I have a pfueger medalist 6050. on a BPS medium 7ft rod which i went overboard and wrapped 65lb. braid with.


----------



## TimKan7719 (Apr 4, 2008)

as far as catching Stripers down there I do not know up here in my neck of the woods we use cut bunker, Lures in the area of Mirror lures, top water plugs, soft plastics in shad bodies or grubs, rat-l-traps, spoons of many diffrent natures. We use a ton of stuff to catch them, I would say find out what kind of bait fish are common in the area and try useing them live or chunked and toss lures to the ones you see feeding. As for rod type you dont need a big rod fishing from a boat to catch stripers. You need good line good drag and good fish fighting knowledge. I have caught plenty of big fish on light line and it comes down to drag fighting ability and knots you use.
Tight Lines,
Tim


----------



## emanuel (Apr 2, 2002)

The stripers in there get up to about 40 or 50 pounds. Combine that with swift currents and structure, you have a fight on your hands.

I'd suggest a spinning reel with a smooth drag, #30 PowerPro and a rod with a decent amount of backbone. For bait, bucktails and curltails, up to 3 ounces may be needed due to the rushing tide. It's not easy fishing but they are big.

Oh yeah, sometimes during the winter, people catch some big trout up there too.


----------



## notso (Jul 18, 2005)

My old man works at one of the plants on the river there & swears they catch really nice stripers on typical soft plastics (seems like eh said that white was the go to color) Says the fish always seemed to be feeding right in the light line from their dock & would assume that is the case for most of the docks etc in the area. Keep in mind, that I'm pretty sure that you can't keep any stipers caught in the river. (that could be wrong, it's just what I was told)


----------



## emanuel (Apr 2, 2002)

Yeah, the soft plastics work well, jig weight depends on water depth and current speed.

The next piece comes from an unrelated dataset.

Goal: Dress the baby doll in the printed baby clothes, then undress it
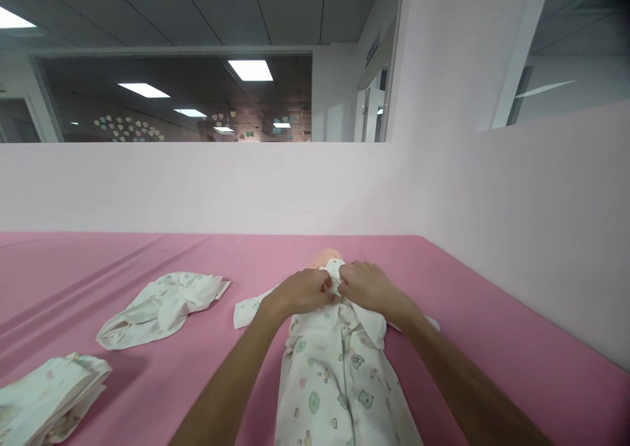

You can actually keep fish out of the river now, think the limit is one per day on the Georgia side of the river.


----------



## clinder (Mar 2, 2005)

*houlahan bridge*........................................... stripers!!!!!!!!!!!!! best place around...........


----------



## ledweightII (Apr 4, 2008)

clinder said:


> *houlahan bridge*........................................... stripers!!!!!!!!!!!!! best place around...........


give me an hour of your time thurs. morning and were off to houlihans, can you get us some mullet or eels? high tide @noon.


----------



## Smashed (Jul 1, 2005)

emanuel said:


> Yeah, the soft plastics work well, jig weight depends on water depth and current speed.
> 
> You can actually keep fish out of the river now, think the limit is one per day on the Georgia side of the river.


On the Georgia side you can keep 2 per day that must be _at least_ 27".


----------